Give back the data below exactly as it was given.

=== Begin Enclosure ===

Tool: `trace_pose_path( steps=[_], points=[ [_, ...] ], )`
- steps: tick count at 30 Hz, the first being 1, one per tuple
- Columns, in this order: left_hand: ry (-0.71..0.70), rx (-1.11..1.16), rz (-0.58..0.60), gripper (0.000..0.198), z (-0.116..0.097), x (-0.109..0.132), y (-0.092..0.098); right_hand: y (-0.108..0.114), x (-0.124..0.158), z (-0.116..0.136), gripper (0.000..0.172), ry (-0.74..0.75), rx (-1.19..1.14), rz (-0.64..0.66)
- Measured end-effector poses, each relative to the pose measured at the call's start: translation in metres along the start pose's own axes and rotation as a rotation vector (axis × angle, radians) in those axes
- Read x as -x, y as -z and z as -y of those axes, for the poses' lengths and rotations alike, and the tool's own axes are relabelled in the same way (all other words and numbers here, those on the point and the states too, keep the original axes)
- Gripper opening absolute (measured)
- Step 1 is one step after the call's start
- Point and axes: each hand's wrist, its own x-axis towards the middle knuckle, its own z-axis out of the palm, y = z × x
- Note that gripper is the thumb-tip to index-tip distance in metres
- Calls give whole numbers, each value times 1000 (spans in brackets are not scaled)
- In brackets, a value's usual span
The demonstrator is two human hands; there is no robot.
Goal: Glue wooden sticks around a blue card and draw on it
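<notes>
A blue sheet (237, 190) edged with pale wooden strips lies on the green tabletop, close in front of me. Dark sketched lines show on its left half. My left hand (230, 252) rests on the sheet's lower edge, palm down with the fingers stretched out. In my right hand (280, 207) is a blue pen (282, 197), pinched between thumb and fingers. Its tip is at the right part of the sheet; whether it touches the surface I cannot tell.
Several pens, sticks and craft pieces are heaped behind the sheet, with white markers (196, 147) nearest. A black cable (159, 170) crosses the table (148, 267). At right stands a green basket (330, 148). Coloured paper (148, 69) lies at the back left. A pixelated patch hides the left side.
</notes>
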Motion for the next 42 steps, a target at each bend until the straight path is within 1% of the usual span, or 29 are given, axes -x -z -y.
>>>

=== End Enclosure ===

REPLY:
Tool: `trace_pose_path( steps=[_], points=[ [_, ...] ], )`
- steps: tick count at 30 Hz, the first being 1, one per tuple
- Columns, in this order: left_hand: ry (-0.71..0.70), rx (-1.11..1.16), rz (-0.58..0.60), gripper (0.000..0.198), z (-0.116..0.097), x (-0.109..0.132), y (-0.092..0.098); right_hand: y (-0.108..0.114), x (-0.124..0.158), z (-0.116..0.136), gripper (0.000..0.172), ry (-0.74..0.75), rx (-1.19..1.14), rz (-0.64..0.66)
- Measured end-effector poses, each relative to the pose measured at the call's start: translation in metres along the start pose's own axes and rotation as a rotation vector (axis × angle, radians) in those axes
- Read x as -x, y as -z and z as -y of those axes, for the poses' lengths and rotations alike, and the tool's own axes are relabelled in the same way (all other words and numbers here, those on the point and the states too, keep the original axes)
- Gripper opening absolute (measured)
- Step 1 is one step after the call's start
- Point and axes: each hand's wrist, its own x-axis towards the middle knuckle, its own z-axis out of the palm, y = z × x
- Note that gripper is the thumb-tip to index-tip distance in metres
- Calls give whole numbers, each value times 1000 (spans in brackets are not scaled)
- In brackets, a value's usual span
The demonstrator is two human hands; there is no robot.
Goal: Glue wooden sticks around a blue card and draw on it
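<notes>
A blue sheet (237, 190) edged with pale wooden strips lies on the green tabletop, close in front of me. Dark sketched lines show on its left half. My left hand (230, 252) rests on the sheet's lower edge, palm down with the fingers stretched out. In my right hand (280, 207) is a blue pen (282, 197), pinched between thumb and fingers. Its tip is at the right part of the sheet; whether it touches the surface I cannot tell.
Several pens, sticks and craft pieces are heaped behind the sheet, with white markers (196, 147) nearest. A black cable (159, 170) crosses the table (148, 267). At right stands a green basket (330, 148). Coloured paper (148, 69) lies at the back left. A pixelated patch hides the left side.
</notes>
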Motion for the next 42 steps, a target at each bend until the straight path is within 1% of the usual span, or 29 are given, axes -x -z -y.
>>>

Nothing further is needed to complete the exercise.